Exploit 1: Solidity SDIV Signed Overflow (Known Edge Case, Multiple Audits)

Root cause: The expression int256(-2^255) / int256(-1) should produce 2^255, but 2^255 exceeds int256.max (2^255 - 1), causing silent overflow.

Details: Two’s complement has an asymmetric range: [-2^255, 2^255 - 1]. The minimum value -2^255 has no positive counterpart that fits in int256. Dividing it by -1 (which should negate it) overflows. The EVM’s SDIV returns -2^255 unchanged in this case. If a contract uses SLT to check whether a division result is positive (SLT(0, result)) after this operation, it gets false (the result is negative), even though mathematically the quotient should be positive. This has been flagged in multiple security audits of DeFi protocols that handle signed arithmetic.

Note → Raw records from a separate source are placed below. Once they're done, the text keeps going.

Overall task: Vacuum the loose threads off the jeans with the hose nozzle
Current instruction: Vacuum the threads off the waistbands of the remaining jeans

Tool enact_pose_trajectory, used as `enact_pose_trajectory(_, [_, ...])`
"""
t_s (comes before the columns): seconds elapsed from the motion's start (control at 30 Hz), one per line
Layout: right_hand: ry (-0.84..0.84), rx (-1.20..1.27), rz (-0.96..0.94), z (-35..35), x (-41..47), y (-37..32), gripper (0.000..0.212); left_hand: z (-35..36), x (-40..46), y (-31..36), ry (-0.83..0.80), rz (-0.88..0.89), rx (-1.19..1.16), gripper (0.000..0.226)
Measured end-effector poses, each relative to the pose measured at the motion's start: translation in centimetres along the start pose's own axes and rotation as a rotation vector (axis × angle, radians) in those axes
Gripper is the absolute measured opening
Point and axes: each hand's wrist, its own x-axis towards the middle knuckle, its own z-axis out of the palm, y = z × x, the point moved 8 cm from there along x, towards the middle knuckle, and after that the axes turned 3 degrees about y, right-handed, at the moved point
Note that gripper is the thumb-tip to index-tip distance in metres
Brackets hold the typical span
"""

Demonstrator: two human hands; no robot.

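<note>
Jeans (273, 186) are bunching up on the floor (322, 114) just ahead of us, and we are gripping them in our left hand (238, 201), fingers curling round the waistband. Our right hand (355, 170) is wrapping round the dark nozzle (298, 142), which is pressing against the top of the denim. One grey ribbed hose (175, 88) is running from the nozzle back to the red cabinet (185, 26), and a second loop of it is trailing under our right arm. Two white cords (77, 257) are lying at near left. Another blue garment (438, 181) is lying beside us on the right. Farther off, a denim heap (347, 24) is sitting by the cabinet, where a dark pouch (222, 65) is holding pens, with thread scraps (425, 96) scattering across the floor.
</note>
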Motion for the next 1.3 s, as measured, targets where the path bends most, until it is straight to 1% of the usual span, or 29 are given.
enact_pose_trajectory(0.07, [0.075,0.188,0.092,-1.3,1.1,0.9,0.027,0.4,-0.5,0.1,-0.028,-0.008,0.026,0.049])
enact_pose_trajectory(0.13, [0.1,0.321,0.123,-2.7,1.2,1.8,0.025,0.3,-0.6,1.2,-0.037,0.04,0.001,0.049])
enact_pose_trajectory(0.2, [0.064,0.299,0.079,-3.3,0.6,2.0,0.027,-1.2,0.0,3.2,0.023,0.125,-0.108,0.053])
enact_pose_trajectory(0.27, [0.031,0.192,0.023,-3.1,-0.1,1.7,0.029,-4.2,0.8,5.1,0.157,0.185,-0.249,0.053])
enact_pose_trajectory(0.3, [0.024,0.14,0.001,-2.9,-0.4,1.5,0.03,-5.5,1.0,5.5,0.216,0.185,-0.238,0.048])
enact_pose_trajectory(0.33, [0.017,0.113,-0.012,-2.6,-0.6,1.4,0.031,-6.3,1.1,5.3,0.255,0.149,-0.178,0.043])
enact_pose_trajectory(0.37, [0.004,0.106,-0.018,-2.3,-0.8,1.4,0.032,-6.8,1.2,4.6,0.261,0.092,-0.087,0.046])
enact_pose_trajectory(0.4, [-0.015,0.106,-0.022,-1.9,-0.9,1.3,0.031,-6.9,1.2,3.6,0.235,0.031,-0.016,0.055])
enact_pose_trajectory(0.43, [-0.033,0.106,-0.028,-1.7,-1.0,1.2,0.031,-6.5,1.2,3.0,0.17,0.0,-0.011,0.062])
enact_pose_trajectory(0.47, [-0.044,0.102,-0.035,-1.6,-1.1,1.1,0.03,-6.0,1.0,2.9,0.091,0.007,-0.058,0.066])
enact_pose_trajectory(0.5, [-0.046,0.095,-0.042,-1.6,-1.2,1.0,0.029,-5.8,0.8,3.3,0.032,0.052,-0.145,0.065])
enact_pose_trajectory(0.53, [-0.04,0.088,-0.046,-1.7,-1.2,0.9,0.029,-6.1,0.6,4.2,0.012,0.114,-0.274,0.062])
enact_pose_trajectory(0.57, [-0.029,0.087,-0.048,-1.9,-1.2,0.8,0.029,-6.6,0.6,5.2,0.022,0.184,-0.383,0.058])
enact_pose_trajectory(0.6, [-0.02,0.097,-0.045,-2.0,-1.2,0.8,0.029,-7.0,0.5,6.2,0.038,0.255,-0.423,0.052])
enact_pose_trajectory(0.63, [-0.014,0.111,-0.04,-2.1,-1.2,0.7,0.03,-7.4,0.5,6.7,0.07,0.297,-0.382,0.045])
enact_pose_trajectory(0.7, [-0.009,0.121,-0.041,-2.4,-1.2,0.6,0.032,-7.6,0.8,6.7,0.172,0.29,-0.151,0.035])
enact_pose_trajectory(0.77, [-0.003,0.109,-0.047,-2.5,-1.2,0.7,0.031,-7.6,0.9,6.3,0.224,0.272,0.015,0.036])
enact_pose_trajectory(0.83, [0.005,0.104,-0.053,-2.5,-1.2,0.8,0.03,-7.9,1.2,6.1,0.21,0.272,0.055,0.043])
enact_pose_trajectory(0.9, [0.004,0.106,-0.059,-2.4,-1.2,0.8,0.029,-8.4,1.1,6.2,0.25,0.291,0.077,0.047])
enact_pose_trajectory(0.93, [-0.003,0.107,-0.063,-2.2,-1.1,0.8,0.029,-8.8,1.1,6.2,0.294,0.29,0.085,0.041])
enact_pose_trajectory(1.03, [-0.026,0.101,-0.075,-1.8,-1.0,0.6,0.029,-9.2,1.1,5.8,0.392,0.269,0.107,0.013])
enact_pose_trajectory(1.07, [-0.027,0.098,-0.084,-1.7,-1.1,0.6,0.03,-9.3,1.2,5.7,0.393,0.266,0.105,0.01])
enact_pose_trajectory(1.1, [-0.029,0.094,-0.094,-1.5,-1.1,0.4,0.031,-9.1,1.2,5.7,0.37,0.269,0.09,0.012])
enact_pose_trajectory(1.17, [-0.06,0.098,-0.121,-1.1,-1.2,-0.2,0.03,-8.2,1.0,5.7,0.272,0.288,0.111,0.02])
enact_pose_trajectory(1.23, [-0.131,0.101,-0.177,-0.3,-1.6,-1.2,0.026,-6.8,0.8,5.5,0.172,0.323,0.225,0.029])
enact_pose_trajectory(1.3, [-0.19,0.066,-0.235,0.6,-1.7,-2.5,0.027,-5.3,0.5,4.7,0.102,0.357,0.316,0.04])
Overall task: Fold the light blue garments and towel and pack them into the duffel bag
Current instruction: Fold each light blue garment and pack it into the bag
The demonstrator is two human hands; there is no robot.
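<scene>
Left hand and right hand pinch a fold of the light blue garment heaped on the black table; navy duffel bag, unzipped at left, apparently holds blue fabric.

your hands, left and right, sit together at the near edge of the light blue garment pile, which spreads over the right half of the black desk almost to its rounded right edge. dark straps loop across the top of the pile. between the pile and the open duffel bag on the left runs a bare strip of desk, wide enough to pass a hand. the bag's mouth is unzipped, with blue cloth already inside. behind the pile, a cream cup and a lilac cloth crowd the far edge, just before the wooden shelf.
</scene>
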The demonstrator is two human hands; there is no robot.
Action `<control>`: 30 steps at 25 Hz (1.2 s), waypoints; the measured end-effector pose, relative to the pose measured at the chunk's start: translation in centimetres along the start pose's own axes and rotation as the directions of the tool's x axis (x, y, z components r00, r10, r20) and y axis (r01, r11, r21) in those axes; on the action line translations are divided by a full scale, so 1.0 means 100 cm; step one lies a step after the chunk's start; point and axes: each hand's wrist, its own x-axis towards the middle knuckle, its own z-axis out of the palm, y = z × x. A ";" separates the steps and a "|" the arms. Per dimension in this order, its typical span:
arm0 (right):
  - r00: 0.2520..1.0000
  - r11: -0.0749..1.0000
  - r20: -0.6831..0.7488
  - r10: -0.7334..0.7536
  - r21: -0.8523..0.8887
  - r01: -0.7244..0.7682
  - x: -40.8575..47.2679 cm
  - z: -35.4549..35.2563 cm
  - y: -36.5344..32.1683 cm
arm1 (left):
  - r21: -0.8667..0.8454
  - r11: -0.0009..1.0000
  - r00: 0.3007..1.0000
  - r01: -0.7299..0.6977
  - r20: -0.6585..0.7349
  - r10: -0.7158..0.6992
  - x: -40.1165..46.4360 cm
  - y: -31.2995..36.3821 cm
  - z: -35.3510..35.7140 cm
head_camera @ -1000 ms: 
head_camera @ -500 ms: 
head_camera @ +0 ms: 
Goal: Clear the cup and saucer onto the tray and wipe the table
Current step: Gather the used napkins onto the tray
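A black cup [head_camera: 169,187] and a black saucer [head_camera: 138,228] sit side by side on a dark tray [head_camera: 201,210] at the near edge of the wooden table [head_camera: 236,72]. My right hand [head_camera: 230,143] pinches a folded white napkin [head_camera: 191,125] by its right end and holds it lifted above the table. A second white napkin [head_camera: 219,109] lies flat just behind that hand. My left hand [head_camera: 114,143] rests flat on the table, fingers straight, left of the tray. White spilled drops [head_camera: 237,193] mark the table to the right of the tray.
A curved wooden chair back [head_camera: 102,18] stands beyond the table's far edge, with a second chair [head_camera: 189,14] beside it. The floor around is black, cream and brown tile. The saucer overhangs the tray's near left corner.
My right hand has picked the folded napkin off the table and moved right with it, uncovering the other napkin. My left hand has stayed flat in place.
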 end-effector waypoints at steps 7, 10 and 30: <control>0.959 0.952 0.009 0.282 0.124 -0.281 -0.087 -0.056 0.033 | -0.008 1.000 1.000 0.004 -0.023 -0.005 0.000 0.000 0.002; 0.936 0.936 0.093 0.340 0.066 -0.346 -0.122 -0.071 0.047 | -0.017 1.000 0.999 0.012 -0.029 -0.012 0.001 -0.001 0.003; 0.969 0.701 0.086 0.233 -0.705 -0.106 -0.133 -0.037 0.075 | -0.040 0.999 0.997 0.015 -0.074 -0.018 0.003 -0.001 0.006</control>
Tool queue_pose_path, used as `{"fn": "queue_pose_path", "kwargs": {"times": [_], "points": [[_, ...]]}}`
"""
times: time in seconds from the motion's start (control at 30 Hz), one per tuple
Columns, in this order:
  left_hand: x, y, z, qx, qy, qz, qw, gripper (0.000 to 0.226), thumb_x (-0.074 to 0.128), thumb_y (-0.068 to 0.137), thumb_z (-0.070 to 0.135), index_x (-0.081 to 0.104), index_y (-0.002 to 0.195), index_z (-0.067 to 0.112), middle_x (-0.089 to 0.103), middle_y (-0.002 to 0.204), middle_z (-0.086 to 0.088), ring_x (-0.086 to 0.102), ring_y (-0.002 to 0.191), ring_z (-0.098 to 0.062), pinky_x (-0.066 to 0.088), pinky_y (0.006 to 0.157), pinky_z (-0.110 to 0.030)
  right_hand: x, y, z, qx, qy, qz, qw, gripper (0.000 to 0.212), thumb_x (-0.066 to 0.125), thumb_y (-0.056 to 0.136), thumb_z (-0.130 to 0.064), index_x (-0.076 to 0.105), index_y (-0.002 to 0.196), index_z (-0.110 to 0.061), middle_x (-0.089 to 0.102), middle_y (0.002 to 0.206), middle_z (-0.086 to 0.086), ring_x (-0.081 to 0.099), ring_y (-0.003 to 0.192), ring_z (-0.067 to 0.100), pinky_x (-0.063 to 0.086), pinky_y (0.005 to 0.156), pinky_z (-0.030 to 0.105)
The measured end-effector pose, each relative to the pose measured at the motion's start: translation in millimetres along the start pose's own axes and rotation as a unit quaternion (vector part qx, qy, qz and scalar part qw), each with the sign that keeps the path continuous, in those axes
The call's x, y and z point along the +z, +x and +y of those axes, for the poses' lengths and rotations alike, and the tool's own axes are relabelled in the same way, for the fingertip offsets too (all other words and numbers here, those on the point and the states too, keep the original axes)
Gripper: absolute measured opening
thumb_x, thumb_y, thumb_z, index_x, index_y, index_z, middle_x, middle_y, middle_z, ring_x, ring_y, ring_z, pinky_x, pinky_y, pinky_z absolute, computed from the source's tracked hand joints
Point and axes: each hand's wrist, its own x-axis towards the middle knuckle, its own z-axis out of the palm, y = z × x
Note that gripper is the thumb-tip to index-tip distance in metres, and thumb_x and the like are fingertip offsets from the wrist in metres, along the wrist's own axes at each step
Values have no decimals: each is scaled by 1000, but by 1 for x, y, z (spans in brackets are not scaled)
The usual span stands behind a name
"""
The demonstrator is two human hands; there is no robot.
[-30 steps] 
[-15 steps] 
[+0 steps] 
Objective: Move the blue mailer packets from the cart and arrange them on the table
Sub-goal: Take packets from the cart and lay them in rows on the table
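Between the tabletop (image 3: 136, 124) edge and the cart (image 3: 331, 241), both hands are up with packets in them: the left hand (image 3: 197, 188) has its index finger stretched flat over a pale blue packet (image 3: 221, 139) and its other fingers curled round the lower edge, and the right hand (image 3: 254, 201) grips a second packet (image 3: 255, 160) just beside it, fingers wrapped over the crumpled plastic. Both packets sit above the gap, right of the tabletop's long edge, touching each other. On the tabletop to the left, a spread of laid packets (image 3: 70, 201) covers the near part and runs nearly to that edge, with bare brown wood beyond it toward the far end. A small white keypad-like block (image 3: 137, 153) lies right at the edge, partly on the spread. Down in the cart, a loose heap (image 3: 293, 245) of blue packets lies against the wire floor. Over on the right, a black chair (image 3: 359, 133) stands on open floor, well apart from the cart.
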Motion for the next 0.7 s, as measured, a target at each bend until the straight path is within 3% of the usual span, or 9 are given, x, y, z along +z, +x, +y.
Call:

SLT’s role: SLT correctly reports that the overflowed value is negative, but the developer expected a positive result. The bug is in the arithmetic, not the comparison, but SLT propagates the incorrect sign into downstream logic.

References:


Exploit 2: Signed/Unsigned Confusion in Price Feed Processing

Root cause: Price delta from an oracle (signed, can be negative) compared with an unsigned threshold using the wrong comparison opcode.

Details: A pattern found in multiple audit reports: DeFi protocols receive signed price deltas from Chainlink or similar oracles. When processing these in Yul/assembly for gas efficiency, developers sometimes use lt (unsigned) instead of slt (signed) to check whether a price change is below a maximum allowed deviation. A negative price change (e.g., -5%) is represented as a large unsigned number, which passes an unsigned upper-bound check that should have rejected it as out-of-range.

// Intended: reject if absolute price change > 10%
// BUG: lt is unsigned; negative delta (0xFF...F6 = -10 in signed) > maxDelta unsigned
let withinBounds := lt(priceDelta, maxDelta)  // Always false for negative deltas!
// Fix: need separate sign check with slt, then compare magnitude

SLT’s role: The correct implementation requires SLT to first determine the sign of the delta, then compare the magnitude. Using unsigned LT for what is fundamentally a signed comparison is the core vulnerability.


Exploit 3: BEC/SMT Overflow — Signed Interpretation of Overflow Results

Root cause: While BEC was fundamentally an unsigned overflow, the overflowed values cross the 2^255 boundary, meaning any subsequent signed comparison would produce inverted results.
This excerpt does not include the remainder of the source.